Rashid verpackt seine Geige, setzt sich im Schulhof auf eine Bank. Die Töne der Sinfonie schwirren noch durch seinen Kopf. Ein Klangteppich, der sich erst bei genauem Zuhören erschließt. Klar, Rashid kennt sich mit Tonsatz und moderner Musik aus, trotzdem ist der avantgardistische Pole auch für ihn eine Herausforderung.

"Ich weiß nicht, ob es für jeden geeignet ist, aber ich finde, es ist eine sehr interessante Musik, was er da mit seinen Klangfarben und seinem Klangspektrum erreichen will. Wenn man das spielt, merkt man erst, was er da wirklich gemacht hat. Das ist anders, als wenn man es zuerst hört. Auch in der Schule hatten wir Penderecki ein wenig und haben behandelt, was er da erreichen will und wie, durch die Klangflächenmusik …"

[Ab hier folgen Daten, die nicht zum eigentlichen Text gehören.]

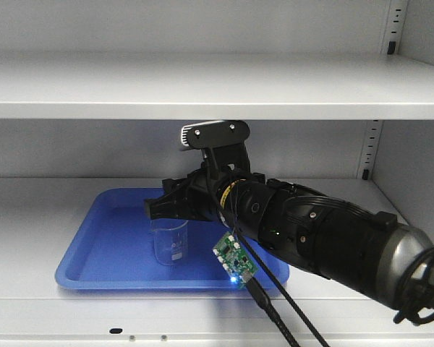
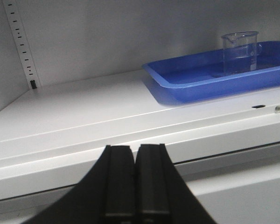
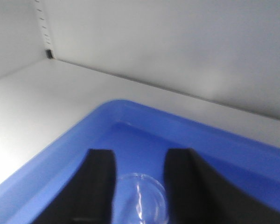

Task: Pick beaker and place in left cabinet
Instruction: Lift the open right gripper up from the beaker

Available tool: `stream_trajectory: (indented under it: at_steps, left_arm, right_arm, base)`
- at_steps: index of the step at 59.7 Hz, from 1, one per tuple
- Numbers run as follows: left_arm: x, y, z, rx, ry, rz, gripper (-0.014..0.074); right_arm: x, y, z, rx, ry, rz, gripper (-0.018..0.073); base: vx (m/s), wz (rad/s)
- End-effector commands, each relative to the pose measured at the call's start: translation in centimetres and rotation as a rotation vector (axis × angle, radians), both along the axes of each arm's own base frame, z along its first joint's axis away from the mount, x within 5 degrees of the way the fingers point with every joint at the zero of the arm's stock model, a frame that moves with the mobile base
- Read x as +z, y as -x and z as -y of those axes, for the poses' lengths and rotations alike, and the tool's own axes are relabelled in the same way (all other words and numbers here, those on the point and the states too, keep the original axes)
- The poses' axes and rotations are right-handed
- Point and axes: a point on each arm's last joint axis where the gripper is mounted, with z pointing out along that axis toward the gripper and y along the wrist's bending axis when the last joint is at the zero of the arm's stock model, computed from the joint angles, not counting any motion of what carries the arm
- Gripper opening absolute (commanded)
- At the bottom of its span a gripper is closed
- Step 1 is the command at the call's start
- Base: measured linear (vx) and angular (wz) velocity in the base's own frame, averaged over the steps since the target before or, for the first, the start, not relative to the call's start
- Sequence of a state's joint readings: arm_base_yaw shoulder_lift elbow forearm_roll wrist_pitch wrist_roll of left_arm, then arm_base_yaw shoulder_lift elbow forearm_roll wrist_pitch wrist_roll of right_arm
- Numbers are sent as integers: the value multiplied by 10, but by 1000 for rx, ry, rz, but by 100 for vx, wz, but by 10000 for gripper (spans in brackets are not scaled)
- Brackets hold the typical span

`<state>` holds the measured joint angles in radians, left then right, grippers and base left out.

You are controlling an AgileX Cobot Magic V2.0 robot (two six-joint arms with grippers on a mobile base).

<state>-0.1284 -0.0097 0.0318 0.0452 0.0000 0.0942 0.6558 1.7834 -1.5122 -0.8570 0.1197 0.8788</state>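
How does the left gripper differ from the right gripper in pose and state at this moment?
The left gripper has its black fingers pressed together and holds nothing; the right gripper has its fingers apart with the small clear glass beaker between them. The left gripper sits in front of the grey cabinet shelf, beside the blue plastic tray; the right gripper is over the tray. Both have black fingers.

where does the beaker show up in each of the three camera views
Front view: beaker left of centre, standing in the blue tray, under the right hand.
Left wrist view: beaker upper right, upright in the tray.
Right wrist view: beaker bottom centre, rim between the hand's fingers.
Shared landmark: the blue tray.
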Motion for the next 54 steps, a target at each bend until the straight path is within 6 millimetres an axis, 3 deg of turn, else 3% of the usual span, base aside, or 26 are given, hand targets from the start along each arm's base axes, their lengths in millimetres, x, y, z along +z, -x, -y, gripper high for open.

Asia Tsvetkova, eine junge Geigerin aus der Ukraine, steht neben ihm. Auch sie war bei der Probe dabei. Die 18- jährige Gymnasiastin in weißer Bluse ist voller Eindrücke und noch immer nervös.

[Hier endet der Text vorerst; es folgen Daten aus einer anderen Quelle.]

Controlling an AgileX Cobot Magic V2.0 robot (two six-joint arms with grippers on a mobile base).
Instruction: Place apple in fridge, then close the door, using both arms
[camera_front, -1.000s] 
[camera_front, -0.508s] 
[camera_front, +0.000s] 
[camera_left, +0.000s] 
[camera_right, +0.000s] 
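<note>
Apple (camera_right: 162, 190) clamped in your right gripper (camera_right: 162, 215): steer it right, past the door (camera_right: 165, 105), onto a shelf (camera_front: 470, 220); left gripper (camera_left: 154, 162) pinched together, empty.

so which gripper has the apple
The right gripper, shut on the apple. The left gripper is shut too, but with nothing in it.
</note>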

"Wir sind Schüler, vielleicht macht er da alles sanfter. Ich kann mir schon vorstellen, dass er bei richtigen Orchestern strenger ist. Ich mein', er ist schon streng, finde ich."

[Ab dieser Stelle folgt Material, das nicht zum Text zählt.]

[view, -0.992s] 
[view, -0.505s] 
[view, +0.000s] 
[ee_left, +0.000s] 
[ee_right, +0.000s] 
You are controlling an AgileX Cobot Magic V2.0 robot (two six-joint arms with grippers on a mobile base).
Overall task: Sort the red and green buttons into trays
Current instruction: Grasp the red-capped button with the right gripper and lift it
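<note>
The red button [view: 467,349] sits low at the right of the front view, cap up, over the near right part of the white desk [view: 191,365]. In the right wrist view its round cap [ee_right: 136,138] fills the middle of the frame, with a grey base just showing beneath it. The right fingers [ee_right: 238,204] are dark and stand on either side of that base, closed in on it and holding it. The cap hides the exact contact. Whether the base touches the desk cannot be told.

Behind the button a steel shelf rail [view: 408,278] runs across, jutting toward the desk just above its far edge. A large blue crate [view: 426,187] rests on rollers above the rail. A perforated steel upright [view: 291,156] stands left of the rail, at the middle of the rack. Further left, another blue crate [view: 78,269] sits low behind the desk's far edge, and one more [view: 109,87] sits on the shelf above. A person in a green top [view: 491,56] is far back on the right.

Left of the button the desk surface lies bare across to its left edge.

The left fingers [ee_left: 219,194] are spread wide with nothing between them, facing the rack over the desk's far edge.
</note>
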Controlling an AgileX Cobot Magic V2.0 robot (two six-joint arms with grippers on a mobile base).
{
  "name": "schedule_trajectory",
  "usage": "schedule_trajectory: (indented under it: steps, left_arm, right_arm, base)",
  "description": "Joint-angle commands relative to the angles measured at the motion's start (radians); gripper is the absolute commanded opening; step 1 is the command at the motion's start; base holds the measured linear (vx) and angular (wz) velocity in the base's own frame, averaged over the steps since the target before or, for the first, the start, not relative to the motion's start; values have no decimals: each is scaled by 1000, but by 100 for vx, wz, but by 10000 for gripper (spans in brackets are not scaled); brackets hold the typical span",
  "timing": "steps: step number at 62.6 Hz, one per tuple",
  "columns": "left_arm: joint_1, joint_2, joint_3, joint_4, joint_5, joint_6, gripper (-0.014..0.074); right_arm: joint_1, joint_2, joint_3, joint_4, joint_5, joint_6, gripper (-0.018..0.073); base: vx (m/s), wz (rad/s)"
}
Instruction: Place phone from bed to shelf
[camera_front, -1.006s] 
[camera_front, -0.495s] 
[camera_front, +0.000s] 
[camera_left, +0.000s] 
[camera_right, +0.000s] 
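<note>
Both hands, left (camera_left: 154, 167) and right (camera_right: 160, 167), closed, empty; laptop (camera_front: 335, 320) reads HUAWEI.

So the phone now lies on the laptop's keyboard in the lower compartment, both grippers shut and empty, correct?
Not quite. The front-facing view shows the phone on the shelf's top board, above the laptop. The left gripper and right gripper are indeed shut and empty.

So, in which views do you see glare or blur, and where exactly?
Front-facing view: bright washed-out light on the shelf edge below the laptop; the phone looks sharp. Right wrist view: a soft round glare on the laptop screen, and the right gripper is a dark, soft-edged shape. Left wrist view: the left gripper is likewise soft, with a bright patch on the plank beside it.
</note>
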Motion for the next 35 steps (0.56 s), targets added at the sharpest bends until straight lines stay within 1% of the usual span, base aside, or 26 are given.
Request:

Den Namen Penderecki kannte sie vorher nur aus Büchern.

"Es ist besonders, dass er zu uns kommt und wir sein Stück spielen. Vor allem, bei uns ist, glaube ich, noch nie so ein modernes Stück gespielt worden, und auch für mich ist es das erste moderne Stück. Das ist eine ganz andere Richtung und neue Erfahrung. Das ist interessant."

Diese Musik erschließt sich beim gemeinsamen Spielen, meint Asia. Seit sie fünf ist, spielt sie Geige.

"Ich kann jetzt nicht sagen, dass ich ein Wunderkind war, aber ja, meine Eltern haben mir die Geige gegeben und mir manche Sachen beigebracht. Ich bin aus einer Familie voller Musiker und ich habe es gemocht, es fließt im Blut!"

Auch in ihrem Leben ist das Geigenspiel so wichtig und selbstverständlich wie essen und trinken. Etwas anderes als eine berufliche Zukunft mit der Geige ist für sie undenkbar. Asia und Rashid packen ihre Instrumente, verschwinden in den Klassenräumen. Kurze Pause für Krzysztof Penderecki im Schulsekretariat. In einer Stunde gibt es eine weitere Probe, die Letzte vor dem Konzert. Der Lärm der Schüler in den Fluren dringt durch die Tür.

"Es war eine sehr angenehme Arbeit mit den Schülern, die sind aufmerksam, die wollen spielen, die verstehen das schon sehr gut. Zuerst muss man um jede Note kämpfen, dass es sauber ist, dass es zusammen ist. Weil es sehr rhythmisch ist, ist es sehr kompliziert. Gerade die Stücke, die ich hier dirigiere, sind virtuose Stücke für Streichorchester."

Er erzählt, dass er täglich stundenlang komponiert, abstrakte Musik ohne Geschichte, meint Penderecki und lächelt.

"Musik ist Musik, man muss nicht etwas beschreiben. Es genügt, wenn man gute Musik schreibt, logische Musik, wenn es nicht logisch ist, hört man das sofort. Die Musiker, die meine Musik spielen, hier auch, die verstehen diese Musik, das ist kein Problem, nur, es muss perfekt sein."

Penderecki freut sich auf das Abschlusskonzert mit den Schülern. Die Aula wird heute Abend garantiert voll sein. Er tastet nach dem gespitzten Bleistift, den er immer in der Hemdtasche trägt. Es könnte ihm ja etwas einfallen, was aufgeschrieben werden muss. Denn auch mit 79 Jahren sucht er immer noch Klang, Form, Stil und Harmonie.